**PROBLEM:**
The full listing should be set down again without a single alteration.
/---
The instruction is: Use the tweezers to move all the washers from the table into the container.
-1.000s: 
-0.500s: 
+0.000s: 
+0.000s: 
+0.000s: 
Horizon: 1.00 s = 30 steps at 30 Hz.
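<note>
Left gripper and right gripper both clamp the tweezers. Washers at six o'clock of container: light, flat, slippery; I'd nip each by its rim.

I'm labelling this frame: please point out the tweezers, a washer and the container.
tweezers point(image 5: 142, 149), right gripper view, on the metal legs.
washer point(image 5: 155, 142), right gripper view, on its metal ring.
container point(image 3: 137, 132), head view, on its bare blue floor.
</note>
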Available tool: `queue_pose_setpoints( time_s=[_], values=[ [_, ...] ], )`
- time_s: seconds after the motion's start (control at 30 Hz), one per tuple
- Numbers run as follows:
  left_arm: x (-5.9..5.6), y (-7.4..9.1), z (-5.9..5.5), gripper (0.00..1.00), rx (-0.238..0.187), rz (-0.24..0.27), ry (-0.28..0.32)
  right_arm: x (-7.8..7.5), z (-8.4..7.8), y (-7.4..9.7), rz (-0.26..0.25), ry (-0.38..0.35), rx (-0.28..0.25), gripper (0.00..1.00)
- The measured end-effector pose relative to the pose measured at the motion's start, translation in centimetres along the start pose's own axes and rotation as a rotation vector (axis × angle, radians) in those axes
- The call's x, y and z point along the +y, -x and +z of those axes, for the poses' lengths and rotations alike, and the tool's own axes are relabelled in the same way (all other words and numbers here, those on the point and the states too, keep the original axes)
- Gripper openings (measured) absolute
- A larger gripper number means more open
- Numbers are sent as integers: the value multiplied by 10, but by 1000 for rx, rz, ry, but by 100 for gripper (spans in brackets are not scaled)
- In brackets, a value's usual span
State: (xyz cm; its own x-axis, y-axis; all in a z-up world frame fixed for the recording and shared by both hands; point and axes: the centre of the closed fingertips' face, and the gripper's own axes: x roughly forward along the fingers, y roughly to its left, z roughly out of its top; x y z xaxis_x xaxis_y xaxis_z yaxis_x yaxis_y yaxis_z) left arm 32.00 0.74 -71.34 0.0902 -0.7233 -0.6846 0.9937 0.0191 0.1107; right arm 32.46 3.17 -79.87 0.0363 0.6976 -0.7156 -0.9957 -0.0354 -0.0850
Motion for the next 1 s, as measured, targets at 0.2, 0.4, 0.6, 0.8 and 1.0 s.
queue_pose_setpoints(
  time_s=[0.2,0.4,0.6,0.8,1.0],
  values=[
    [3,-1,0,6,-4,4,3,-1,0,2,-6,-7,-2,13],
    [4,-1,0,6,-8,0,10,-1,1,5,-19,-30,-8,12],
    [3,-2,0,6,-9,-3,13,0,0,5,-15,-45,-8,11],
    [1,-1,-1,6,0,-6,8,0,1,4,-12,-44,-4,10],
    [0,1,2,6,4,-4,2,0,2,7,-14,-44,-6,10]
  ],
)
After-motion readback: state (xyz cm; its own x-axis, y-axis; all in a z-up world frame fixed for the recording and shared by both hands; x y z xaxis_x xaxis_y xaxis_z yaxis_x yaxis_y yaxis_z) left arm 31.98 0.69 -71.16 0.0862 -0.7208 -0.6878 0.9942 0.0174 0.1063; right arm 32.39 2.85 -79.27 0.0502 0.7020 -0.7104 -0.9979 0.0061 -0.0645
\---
**TASK RESPONSE:**
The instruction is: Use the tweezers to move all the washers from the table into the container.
-1.000s: 
-0.500s: 
+0.000s: 
+0.000s: 
+0.000s: 
Horizon: 1.00 s = 30 steps at 30 Hz.
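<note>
Left gripper and right gripper both clamp the tweezers. Washers at six o'clock of container: light, flat, slippery; I'd nip each by its rim.

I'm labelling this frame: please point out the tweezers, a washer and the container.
tweezers point(image 5: 142, 149), right gripper view, on the metal legs.
washer point(image 5: 155, 142), right gripper view, on its metal ring.
container point(image 3: 137, 132), head view, on its bare blue floor.
</note>
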Available tool: `queue_pose_setpoints( time_s=[_], values=[ [_, ...] ], )`
- time_s: seconds after the motion's start (control at 30 Hz), one per tuple
- Numbers run as follows:
  left_arm: x (-5.9..5.6), y (-7.4..9.1), z (-5.9..5.5), gripper (0.00..1.00), rx (-0.238..0.187), rz (-0.24..0.27), ry (-0.28..0.32)
  right_arm: x (-7.8..7.5), z (-8.4..7.8), y (-7.4..9.7), rz (-0.26..0.25), ry (-0.38..0.35), rx (-0.28..0.25), gripper (0.00..1.00)
- The measured end-effector pose relative to the pose measured at the motion's start, translation in centimetres along the start pose's own axes and rotation as a rotation vector (axis × angle, radians) in those axes
- The call's x, y and z point along the +y, -x and +z of those axes, for the poses' lengths and rotations alike, and the tool's own axes are relabelled in the same way (all other words and numbers here, those on the point and the states too, keep the original axes)
- Gripper openings (measured) absolute
- A larger gripper number means more open
- Numbers are sent as integers: the value multiplied by 10, but by 1000 for rx, rz, ry, but by 100 for gripper (spans in brackets are not scaled)
- In brackets, a value's usual span
State: (xyz cm; its own x-axis, y-axis; all in a z-up world frame fixed for the recording and shared by both hands; point and axes: the centre of the closed fingertips' face, and the gripper's own axes: x roughly forward along the fingers, y roughly to its left, z roughly out of its top; x y z xaxis_x xaxis_y xaxis_z yaxis_x yaxis_y yaxis_z) left arm 32.00 0.74 -71.34 0.0902 -0.7233 -0.6846 0.9937 0.0191 0.1107; right arm 32.46 3.17 -79.87 0.0363 0.6976 -0.7156 -0.9957 -0.0354 -0.0850
Motion for the next 1 s, as measured, targets at 0.2, 0.4, 0.6, 0.8 and 1.0 s.
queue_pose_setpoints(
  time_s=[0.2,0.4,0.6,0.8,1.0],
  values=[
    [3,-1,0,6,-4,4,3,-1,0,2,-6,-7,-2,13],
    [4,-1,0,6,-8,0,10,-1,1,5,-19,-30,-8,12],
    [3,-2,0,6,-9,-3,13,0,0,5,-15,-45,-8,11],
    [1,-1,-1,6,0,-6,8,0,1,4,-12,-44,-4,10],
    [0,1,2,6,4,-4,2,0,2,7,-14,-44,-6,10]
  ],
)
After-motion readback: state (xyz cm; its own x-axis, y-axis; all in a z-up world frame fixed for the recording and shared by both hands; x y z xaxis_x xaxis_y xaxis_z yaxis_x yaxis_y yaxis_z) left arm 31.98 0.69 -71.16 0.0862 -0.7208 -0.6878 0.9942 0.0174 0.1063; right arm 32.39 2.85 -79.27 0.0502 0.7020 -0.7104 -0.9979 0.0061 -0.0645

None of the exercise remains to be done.